## THE PROBLEM
For the listing that follows, give again exactly the lines from the one with "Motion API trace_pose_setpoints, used" to the one with "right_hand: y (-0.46", including both.

## INPUT
....
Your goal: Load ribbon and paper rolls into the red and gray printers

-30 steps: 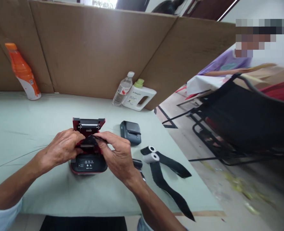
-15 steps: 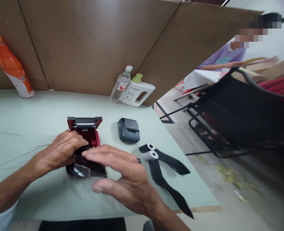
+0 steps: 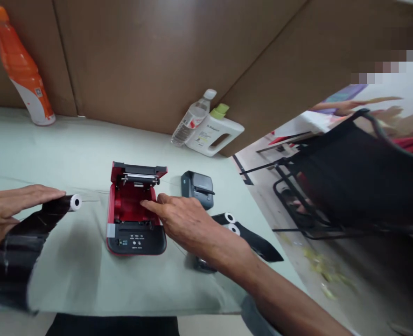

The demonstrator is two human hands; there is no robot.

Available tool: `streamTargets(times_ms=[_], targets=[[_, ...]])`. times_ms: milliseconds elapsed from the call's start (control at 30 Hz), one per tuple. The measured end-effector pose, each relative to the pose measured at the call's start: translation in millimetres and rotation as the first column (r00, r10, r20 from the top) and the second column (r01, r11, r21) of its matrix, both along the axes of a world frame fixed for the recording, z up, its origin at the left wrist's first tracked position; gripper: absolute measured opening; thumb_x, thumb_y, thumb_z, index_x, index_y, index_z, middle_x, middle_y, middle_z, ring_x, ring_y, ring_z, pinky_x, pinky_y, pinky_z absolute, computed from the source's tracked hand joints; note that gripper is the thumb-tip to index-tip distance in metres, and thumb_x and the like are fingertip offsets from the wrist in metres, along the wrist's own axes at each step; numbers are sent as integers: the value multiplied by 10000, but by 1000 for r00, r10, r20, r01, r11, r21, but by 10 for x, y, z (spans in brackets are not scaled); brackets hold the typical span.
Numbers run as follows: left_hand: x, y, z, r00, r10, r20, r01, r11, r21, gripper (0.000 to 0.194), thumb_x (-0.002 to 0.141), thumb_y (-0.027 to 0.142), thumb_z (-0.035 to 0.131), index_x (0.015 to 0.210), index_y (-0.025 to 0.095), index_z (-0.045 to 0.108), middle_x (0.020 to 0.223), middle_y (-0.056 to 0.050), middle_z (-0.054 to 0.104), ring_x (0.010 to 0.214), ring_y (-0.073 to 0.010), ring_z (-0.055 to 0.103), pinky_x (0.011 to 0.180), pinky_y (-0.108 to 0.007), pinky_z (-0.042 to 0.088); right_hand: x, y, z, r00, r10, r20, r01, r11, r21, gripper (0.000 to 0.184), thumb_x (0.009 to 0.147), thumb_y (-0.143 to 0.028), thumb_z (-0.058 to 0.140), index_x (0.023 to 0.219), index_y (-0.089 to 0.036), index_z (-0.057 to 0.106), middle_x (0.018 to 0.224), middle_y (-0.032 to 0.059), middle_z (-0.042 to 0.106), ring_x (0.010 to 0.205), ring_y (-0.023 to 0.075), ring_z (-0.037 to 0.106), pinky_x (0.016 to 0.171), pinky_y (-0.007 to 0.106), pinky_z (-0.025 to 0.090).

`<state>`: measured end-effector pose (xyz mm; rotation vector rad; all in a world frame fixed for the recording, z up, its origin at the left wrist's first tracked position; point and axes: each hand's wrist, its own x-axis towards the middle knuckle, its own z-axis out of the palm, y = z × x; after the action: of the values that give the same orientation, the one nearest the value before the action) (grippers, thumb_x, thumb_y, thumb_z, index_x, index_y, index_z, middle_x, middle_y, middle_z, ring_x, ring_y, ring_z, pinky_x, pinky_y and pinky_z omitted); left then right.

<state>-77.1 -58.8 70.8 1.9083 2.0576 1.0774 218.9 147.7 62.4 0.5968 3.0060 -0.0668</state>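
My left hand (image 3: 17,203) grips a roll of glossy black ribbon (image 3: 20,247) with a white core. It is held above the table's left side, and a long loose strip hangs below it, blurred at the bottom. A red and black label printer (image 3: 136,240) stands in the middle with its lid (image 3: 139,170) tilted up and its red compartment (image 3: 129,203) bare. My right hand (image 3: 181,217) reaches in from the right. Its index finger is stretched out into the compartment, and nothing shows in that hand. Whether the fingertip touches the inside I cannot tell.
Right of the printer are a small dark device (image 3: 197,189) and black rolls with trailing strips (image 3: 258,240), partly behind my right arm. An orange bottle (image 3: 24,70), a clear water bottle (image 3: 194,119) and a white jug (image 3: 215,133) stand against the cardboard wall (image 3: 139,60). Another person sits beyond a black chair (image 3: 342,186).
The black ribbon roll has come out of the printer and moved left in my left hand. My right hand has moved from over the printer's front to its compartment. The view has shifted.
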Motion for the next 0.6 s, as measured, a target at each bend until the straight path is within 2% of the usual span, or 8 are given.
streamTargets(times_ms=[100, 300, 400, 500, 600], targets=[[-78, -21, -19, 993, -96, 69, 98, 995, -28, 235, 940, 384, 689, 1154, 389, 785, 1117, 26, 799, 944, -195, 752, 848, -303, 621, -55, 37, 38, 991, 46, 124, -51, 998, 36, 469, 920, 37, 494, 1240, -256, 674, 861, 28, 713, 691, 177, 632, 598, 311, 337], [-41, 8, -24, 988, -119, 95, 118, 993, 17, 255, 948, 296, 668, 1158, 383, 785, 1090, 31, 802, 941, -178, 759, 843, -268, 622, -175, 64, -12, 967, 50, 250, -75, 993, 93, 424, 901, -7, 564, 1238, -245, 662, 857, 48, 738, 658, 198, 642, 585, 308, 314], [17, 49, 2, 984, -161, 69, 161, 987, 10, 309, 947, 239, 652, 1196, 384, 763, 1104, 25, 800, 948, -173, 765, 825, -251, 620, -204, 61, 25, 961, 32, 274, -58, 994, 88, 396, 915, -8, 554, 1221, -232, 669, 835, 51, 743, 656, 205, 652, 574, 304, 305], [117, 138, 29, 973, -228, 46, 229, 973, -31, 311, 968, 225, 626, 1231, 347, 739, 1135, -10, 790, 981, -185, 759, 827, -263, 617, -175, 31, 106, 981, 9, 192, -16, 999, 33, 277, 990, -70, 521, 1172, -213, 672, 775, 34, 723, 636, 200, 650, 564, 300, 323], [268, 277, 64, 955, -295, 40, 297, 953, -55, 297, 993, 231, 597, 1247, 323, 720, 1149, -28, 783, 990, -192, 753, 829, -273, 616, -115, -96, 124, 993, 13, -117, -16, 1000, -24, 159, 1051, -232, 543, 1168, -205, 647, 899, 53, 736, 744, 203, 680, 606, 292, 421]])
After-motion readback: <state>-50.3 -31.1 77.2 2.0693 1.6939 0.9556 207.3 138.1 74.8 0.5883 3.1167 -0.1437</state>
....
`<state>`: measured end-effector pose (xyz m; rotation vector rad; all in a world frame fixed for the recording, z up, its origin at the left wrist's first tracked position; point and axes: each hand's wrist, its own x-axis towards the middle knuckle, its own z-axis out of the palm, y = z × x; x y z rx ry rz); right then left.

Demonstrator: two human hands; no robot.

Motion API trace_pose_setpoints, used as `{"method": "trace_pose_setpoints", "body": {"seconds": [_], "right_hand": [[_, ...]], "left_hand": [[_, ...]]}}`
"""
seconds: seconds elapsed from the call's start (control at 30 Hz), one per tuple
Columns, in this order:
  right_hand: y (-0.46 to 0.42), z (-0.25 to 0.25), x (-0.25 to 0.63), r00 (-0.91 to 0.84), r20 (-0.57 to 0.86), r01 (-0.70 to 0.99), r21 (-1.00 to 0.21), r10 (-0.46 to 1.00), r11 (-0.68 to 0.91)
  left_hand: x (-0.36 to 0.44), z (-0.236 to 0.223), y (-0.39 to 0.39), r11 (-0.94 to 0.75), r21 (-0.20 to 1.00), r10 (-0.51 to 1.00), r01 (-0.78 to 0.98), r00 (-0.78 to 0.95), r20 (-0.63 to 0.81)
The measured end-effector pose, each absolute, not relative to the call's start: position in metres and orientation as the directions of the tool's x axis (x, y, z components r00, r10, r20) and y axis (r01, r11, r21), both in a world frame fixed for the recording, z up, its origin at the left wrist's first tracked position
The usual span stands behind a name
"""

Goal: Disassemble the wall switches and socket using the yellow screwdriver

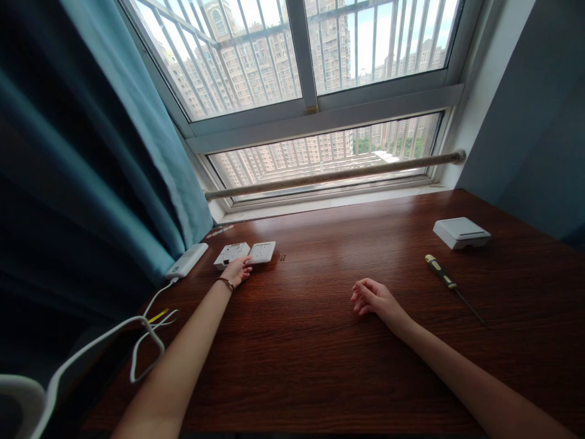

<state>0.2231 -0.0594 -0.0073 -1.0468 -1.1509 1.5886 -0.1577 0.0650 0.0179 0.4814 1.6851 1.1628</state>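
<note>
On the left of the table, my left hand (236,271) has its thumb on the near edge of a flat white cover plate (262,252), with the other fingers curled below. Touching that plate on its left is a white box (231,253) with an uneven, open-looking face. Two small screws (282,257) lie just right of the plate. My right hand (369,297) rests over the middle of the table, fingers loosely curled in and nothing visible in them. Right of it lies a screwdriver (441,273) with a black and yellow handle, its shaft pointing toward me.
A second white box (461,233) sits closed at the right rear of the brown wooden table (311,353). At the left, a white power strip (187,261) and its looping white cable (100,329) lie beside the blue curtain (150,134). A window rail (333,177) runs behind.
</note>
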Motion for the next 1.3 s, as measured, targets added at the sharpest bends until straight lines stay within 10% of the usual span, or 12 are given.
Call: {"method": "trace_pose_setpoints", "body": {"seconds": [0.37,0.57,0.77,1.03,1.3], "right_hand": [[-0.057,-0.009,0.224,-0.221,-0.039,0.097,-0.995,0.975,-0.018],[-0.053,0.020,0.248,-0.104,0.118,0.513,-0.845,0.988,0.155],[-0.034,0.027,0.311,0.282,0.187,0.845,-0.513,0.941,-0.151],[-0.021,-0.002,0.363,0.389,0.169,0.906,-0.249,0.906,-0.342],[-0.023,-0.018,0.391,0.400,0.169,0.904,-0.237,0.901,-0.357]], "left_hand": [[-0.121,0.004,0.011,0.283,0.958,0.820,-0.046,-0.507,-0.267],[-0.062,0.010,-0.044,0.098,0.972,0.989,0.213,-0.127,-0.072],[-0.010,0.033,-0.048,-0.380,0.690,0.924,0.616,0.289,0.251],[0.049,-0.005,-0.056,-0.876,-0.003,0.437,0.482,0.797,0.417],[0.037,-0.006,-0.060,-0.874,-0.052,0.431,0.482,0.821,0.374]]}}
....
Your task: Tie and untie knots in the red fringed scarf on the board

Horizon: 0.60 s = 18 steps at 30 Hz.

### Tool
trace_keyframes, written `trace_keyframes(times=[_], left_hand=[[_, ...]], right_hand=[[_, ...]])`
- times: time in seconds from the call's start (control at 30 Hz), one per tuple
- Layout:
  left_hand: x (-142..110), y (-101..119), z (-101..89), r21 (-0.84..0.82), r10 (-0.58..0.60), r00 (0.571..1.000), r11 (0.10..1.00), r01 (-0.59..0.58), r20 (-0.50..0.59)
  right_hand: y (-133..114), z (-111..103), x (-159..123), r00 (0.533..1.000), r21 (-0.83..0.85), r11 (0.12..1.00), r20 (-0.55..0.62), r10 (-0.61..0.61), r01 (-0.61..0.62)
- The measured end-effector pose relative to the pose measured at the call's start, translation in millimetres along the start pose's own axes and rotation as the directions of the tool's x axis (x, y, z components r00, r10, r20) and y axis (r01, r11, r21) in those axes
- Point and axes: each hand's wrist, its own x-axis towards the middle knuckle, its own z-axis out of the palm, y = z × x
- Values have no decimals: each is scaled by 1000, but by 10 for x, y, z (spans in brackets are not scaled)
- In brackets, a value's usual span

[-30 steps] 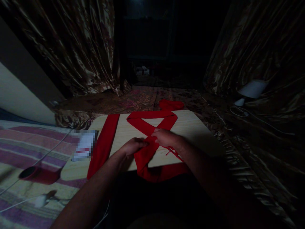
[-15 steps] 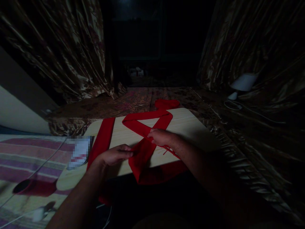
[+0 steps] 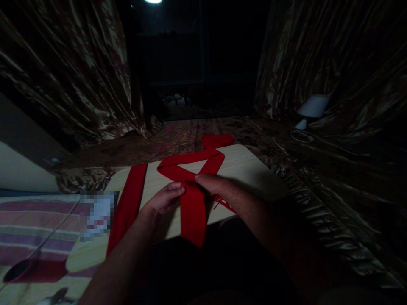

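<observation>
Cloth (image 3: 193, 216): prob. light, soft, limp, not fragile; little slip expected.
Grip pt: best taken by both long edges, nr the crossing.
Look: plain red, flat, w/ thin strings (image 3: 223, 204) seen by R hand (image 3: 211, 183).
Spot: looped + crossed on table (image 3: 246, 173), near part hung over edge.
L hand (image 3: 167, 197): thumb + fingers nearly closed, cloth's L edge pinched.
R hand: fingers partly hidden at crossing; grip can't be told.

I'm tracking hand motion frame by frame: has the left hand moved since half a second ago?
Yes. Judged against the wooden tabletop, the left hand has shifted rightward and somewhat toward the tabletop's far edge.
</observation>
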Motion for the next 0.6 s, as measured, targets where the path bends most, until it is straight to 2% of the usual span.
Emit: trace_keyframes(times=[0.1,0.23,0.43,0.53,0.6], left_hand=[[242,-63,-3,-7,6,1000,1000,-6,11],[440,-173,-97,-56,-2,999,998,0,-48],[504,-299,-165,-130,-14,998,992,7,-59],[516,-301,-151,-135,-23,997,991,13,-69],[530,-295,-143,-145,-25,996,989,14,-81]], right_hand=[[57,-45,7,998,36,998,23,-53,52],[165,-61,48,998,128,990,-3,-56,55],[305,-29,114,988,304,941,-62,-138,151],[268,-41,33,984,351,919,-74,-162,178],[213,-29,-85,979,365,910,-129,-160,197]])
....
## ANSWER
Motion API trace_pose_setpoints, used as `{"method": "trace_pose_setpoints", "body": {"seconds": [_], "right_hand": [[_, ...]], "left_hand": [[_, ...]]}}`
"""
seconds: seconds elapsed from the call's start (control at 30 Hz), one per tuple
Columns, in this order:
  right_hand: y (-0.46 to 0.42), z (-0.25 to 0.25), x (-0.25 to 0.63), r00 (-0.91 to 0.84), r20 (-0.57 to 0.86), r01 (-0.70 to 0.99), r21 (-1.00 to 0.21), r10 (-0.46 to 1.00), r11 (-0.68 to 0.91)

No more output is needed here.